Lançado em 1945, num ano de significativo frémito mundial, o trabalho remete-nos aos duros tempos vividos num Portugal sufocado pelos negrumes do regime fascista então vigente, de certa forma isolado dos grandes palcos de acção que no resto da Europa tinham o seu lugar. Ainda que os ecos do conflito mundial, sua resolução e consequentes alterações nas economias e nas geografias à época habituais não cessassem de vibrar junto da lusa nação, o poeta optou por olhar para dentro e realizar um trabalho impregnado de revolta, denúncia e desejo de amanhecer.

Longe de ser um livro meramente interventivo, é, em acréscimo, um livro de sensibilização, cujas linhas se tecem no intuito de sublinhar veemente a necessidade de iluminar uma nação e um povo amordaçado e cada vez mais mergulhado numa escuridão sem fim. Principalmente, pela pobreza que ainda imperava no território junto dos aglomerados rurais e naturalmente menos favorecidos. Pois, em detrimento do enfoque de tramas políticas em abertas e lacerantes críticas, dos poemas deste livro se extraem os “gritos” que se impunham ser lançados na esperança de que a sua estridência, ainda que algo contida (note-se, por exemplo, a carência de exclamações), vibrasse junto daqueles que necessitariam de despertar ou, simplesmente, de serem incitados à acção.

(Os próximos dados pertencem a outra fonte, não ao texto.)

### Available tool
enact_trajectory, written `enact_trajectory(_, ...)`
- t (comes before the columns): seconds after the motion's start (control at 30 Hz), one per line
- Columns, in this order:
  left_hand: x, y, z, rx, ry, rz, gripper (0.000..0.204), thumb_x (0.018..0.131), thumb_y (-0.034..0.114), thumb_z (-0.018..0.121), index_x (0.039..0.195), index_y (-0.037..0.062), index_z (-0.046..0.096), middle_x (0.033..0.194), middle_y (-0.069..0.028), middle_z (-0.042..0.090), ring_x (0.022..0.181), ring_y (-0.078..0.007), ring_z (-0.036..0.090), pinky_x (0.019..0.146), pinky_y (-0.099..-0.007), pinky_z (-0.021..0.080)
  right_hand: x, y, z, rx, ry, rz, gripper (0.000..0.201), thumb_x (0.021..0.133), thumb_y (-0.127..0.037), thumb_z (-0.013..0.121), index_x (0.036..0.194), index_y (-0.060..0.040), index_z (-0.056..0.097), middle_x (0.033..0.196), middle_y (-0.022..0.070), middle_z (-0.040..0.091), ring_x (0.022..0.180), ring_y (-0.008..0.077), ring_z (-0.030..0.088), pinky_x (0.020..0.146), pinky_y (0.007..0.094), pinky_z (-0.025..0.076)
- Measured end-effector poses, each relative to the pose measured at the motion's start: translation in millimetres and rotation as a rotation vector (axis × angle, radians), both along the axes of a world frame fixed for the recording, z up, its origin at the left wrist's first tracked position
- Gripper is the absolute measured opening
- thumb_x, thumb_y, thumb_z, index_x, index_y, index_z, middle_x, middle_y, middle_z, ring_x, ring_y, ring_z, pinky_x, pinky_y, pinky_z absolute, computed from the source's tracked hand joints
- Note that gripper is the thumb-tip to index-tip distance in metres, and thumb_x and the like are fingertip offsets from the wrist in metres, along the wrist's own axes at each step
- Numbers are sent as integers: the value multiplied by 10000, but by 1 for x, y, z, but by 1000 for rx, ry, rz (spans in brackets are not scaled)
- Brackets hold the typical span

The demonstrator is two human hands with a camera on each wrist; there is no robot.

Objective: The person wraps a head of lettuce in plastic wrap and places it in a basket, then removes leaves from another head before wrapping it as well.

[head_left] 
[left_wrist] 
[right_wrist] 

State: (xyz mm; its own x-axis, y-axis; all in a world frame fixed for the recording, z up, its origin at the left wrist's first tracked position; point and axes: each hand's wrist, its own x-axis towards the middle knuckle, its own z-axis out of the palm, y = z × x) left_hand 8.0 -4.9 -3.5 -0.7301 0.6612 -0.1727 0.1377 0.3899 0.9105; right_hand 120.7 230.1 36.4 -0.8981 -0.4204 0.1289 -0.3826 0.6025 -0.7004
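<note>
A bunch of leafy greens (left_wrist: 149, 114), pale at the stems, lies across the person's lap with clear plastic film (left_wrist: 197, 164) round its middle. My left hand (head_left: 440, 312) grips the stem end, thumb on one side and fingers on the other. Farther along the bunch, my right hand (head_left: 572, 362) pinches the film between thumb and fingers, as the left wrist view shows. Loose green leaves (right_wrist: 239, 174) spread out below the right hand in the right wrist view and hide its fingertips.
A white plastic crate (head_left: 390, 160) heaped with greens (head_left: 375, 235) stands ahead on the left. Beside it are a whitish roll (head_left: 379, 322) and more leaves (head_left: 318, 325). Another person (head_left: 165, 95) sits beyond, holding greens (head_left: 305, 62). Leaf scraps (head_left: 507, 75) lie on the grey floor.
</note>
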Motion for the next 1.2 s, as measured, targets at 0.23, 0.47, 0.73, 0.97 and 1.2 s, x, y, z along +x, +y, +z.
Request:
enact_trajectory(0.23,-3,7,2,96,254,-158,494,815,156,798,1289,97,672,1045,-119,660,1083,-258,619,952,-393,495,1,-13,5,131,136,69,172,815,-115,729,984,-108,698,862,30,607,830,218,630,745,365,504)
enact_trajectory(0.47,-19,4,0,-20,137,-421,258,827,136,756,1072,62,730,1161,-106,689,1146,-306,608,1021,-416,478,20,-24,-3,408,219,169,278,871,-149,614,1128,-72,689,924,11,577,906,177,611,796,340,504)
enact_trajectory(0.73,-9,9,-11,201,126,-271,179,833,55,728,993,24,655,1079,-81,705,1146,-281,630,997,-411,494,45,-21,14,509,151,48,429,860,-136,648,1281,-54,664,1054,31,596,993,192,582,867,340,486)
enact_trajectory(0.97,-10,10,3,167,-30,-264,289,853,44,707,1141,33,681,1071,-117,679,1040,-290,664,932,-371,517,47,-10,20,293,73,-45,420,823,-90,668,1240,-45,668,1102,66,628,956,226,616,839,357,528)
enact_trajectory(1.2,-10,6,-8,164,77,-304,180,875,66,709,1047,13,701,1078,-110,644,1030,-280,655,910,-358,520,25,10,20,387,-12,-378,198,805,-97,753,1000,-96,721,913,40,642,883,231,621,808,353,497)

Os “gritos” são os de uma “mãe pobre”. Ou os de um poeta que aclama à sua pátria maternal, condoído de a ver tão... pobre. Não se estranha, por isso, que no seio de tamanho sentir, de tamanha paixão justificada pelo mais alto dos ideais, o poema que abre a obra se intitule “Coração”. Devo ressalvar que, neste período, o leitor já se encontra algo familiarizado com o sumariado estilo poético de Carlos de Oliveira: limpo; depurado; luminoso, de início; com preferência pela rima, embora impregnado de inovações modernistas; de linguagem amiúde clara e simples – e isto de um modo geral, está claro. Naturalmente, sabendo do gosto do autor pela divisão dos seus poemas, o que de abertura serve a esta obra apresenta-se como um quarteto capaz de afinar o tom do restante trabalho. Note-se, contudo, o abandono da numeração romana em detrimento da árabe na apresentação das partes do poema, prova de que os resquícios classicistas seriam de vez arredados.

Mãe pobre, edição limitada, publicada em 1945 e considerada
um caso singular de popularismo neorrealista articulado com uma
dimensão épica e trágica de matriz romântica e neorromântica.

Neste poema, como dizíamos, o autor coloca-se na pele dessa “mãe” de "tosca e rude poesia", senhora de versos que "são corações fechados" e que sem reservas se assume parte integrante dessa casta oprimida, "os humilhados /cristos desta paixão". São estes, no fundo, os visados em toda a obra. Compreensivelmente, pelo retrato de uma realidade ou condição se denuncia a sombra que os envolve, mas de igual modo se ressalva e eleva a virtude que não cessa: "quanto mais nos gelar a frialdade /(…) /mais e mais, génio do povo, /tu cantarás em mim". Aqui se identifica uma das valências (ou características, se preferir) mais interessantes e luminosas deste livro: a capacidade de transmutar a adversidade num alimento do ímpeto, da crença, da força. Mesmo que a abnegação tente imperar pela fímbria dos dias e o sacrifício individual e colectivo, renovado a cada amanhecer, seja um acto tão comum quanto a dor por essa gente sentida ("Se quiseres, ó morte, /abro-te os lençóis /e dou-te a minha cama" - 3), a esperança teima permanecer invicta: "onde houver um sonho /para ser sonhado /está meu coração".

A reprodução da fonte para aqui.